The show consists of a series of fast-paced, punchy, back-and-forth dialogues as M and W compete for John’s heart and mind. Much like in a prize fight scenario I found myself rooting for either M or W at different points in the show. They’re pretty evenly matched and I suspect that each audience member will relate to one or the other based on their own personal relationship baggage.

Joel Greenberg’s tight direction combines with the ensemble’s gutsy, committed and consistently strong performances to elevate Bartlett’s script. The rhythm, timing and energy level of the show is spot-on throughout even as the script start to waver and feel drawn out near the end of the 95 intermissionless minutes.

A play like Cock is timely and relevant. Even nowadays it’s rare to see a play featuring a bisexual lead character, especially male bisexual leads. The conversation around bisexuality is coming to a head. A recent New York Times Magazine cover story looked at bisexual activists who are fighting against skepticism and stigma that comes with identifying as bi.

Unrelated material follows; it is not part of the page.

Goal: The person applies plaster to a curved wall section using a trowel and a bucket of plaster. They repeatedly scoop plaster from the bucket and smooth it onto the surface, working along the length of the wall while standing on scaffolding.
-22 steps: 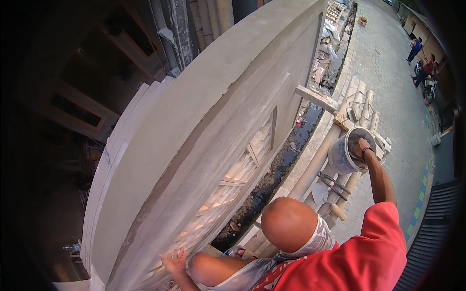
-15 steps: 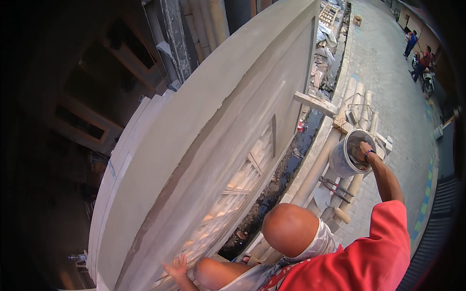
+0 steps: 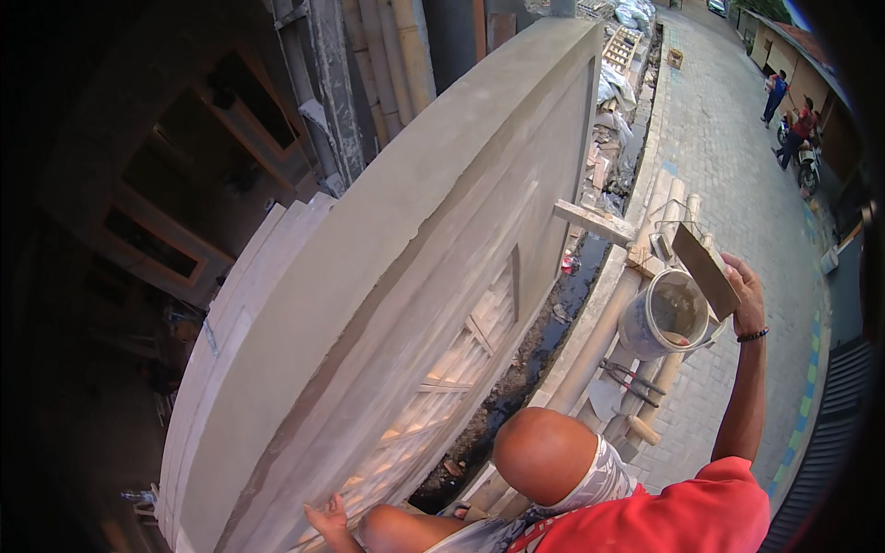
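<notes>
Flat board [image 3: 706,271], gripped in right hand [image 3: 749,297], near 1 bucket [image 3: 638,330], grey mix [image 3: 678,306] inside, left hand [image 3: 326,516] unclenched

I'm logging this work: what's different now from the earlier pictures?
The right hand has lifted out of the bucket and moved rightward, now holding a flat rectangular board; whether it already held this inside the bucket cannot be told. The left hand stays open near the wall; bucket and red-handled pliers look unmoved.

Brown board [image 3: 706,270], whitish bucket [image 3: 639,329], grey wall [image 3: 387,198], red shirt [image 3: 659,511], grey-and-white patterned shorts [image 3: 601,475]
</notes>
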`<state>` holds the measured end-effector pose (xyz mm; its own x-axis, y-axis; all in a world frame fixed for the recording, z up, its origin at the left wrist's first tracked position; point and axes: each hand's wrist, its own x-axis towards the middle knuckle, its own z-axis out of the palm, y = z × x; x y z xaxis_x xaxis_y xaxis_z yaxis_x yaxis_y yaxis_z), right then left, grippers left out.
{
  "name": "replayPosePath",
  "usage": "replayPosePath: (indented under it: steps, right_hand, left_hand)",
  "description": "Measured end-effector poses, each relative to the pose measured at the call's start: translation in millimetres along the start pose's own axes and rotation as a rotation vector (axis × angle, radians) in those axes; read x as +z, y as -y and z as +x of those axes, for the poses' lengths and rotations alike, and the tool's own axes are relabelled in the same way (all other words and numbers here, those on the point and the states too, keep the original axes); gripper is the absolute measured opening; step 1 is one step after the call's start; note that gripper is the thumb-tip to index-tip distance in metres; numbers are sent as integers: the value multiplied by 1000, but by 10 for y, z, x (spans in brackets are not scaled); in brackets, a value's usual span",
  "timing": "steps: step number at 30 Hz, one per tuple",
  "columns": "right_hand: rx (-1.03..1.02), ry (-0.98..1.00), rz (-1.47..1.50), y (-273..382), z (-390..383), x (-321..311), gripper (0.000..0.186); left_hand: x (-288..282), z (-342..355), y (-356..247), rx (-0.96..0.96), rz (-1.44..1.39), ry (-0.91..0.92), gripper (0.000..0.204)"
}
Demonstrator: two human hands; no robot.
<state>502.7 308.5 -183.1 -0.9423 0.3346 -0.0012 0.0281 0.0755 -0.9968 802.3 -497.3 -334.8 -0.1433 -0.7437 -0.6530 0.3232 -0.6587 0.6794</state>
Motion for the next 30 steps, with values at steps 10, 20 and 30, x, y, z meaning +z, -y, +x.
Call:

While I think Cock is a good conversation-starter as it brings some visibility to bisexuality, I can’t help but think that bisexuals might take umbrage to the characterization of John as confused, indecisive and wishy-washy.

Indeed, there’s much more to be explored around the topics of bisexuality, polyamoury and the sexual orientation binary and this play only scratches the surface. Luckily, the company is hosting a series of pre-show chats, post-show talkbacks and discussion panels including one titled COCKTALES: Stories, perspectives and conversations beyond sexual binaries that takes place Sunday, April 13 at 3:30PM and will be hosted by Mooney on Theatre’s own Dorianne Emmerton.

All sexual politics aside, go see Cock. It’s a masterful staging of a compelling new script featuring some brilliant performances.

Details:

  • Cock is playing from April 4 – 27, 2014 at the The Theatre Centre (1115 Queen St. West)
  • Shows run Tuesday to Saturday at 8:00 p.m., Wednesday at 1:30 p.m., Saturday and Sunday at 2:00 p.m.
  • Tickets $25 – $30
  • Tickets are available online at studio180theatre.com or by phone at 416-872-1212.

Photo of Jessica Greenberg and Andrew Kushnir by Mike Bartlett.

2 thoughts on “Review: Cock (Studio 180 Theatre)”

  1. A play written a few years ago by a British playwright, quite obviously a gay dude.

    It’s a story of two gay men, one nice but weak and the other non-so-nice but strong. (Overtly strong not truly strong; mean)

    Then one of the gay males admits to sleeping with a new female friend.

    The one character starts into a tirade spewing hatred about women.

    Gay men being misogynistic is bad enough but not for the writer and cast of this bit of trash who needed to take it further … Into the arena of poor taste.

    They decide to start in on Transgendered women. On stage, “tranny” tirade ….. I was stunned.

    Regardless of your “gay artsy credentials” …. not ok to use that slur.

    The more accurate title should have been : “Self indulgent gay male shit, that nobody wants to hear anymore.”

    The end of the play which came 45 minutes too late was like watching a slow bus with wobbly wheels …. Guess what the weak gay guy becomes the victim and the stronger gay guy wins but is also hurt …. stunningly boring.

  2. From Melissa’s comment above, it’s obvious that she did not understand the essence of the play. Her comment reveals her own prejudices and her lack of compassion for people she considers weak.

    The play is tightly written, intense, and the acting is superb.